Capturing MSO Mauvine Blue
It’s hard to describe why I’m not a huge supercar person. It’s not that I don’t respect them—they will continue to make me turn my head, and I’ll always point them out, but, given the choice between a $100,000 car and a $20,000 car with $80,000 worth of work done to it, I will almost certainly prefer the latter. Maybe I’m too set in my ways, or maybe I’m just plain wrong, but that’s just how Guyon typically operates. Seeing the latest exotic model is always a little special the first time, but I grow bored knowing that there are others like it.
I rolled into Cars and Coffee on Saturday shortly after 8:00 AM. The roof on my Scion FR-S was adorned in frost and the edges of my windshield still revealed my choppy scraping job. I climbed out of my car, camera in hand, intending to greet my friend Matt. But before we had really finished saying “hi”, my eyesight was forcibly interrupted by it.
It was the purple spoiler of a McLaren that poked up just over the trunklid of a neighboring BMW M4. Since I don’t meticulously follow auto news like I did when I was in high school, I ashamedly couldn’t identify which McLaren model I was looking at before close inspection.
Congratulations, McLaren. You got my attention.
I’m a millennial, so I did my part in keeping stereotypes alive by posting a picture of it on my Instagram story.

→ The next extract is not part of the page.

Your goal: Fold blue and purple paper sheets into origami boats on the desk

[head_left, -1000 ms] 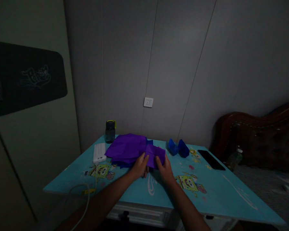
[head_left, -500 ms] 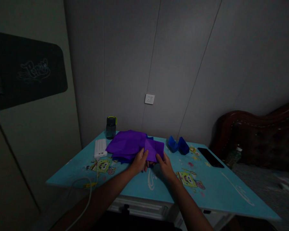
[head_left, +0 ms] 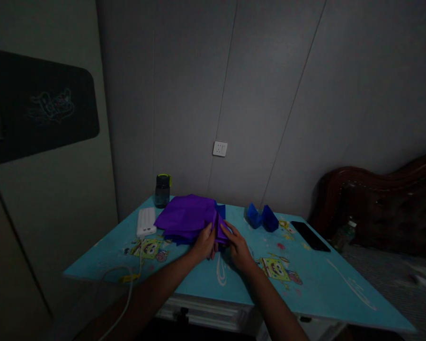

Not too long after this, I received a reply from my close friend Chris Reilly: “your challenge today is to accurately capture this color”. I replied with a confident “You’re on”.
Mauvine Blue is a paint mixed by McLaren Special Operations - a personalization service for McLaren customers. I do not know the exact cost of this paint option, but I know it’s somewhere along what you’d pay for a brand new Honda Fit. When you’re throwing upwards of $300,000 on a car, that’s not too bad, I suppose.
When you walk up to the car in person, it’s overwhelmingly purple. Everyone, myself included, who didn’t know the name of the color beforehand was a little baffled upon hearing it. I had to pull out my phone to double check what I was told.
Long before the McLaren 720S was a thing, and even a bit before the first automobile, the 18 year old William Henry Perkin was on a quest to find a method to treat malaria. While trying to perform quinine total synthesis, he accidentally produced an intense purple dye. To this point, purple dye was harvested from predatory sea snails. If that sounds slow and expensive, you are correct. Developing a method to inexpensively produce purple dye chemically would be a game changer.
Thankfully, Perkin had been dabbling in painting and photography for years, so he was quick to understand the significance of his amazing discovery—the first synthetic dye. He called it mauveine.
You may see why the color’s name, Mauvine Blue (“purpley blue” in layman’s terms), makes sense. These photos represent the color fairly accurately. A search for MSO Mauvine Blue reveals that the blue is sometimes not present at all in photographs. If I get the chance again, I’m going to reattempt to get a closeup of the metal flake. My cheap polarizer was giving me a good fight focusing close up to the paint, so I don’t have any to include.
I am certain that if I see this car again I will be as magnetized to it as I was this go-around, and when I do, I will be determined to capture that sparkle.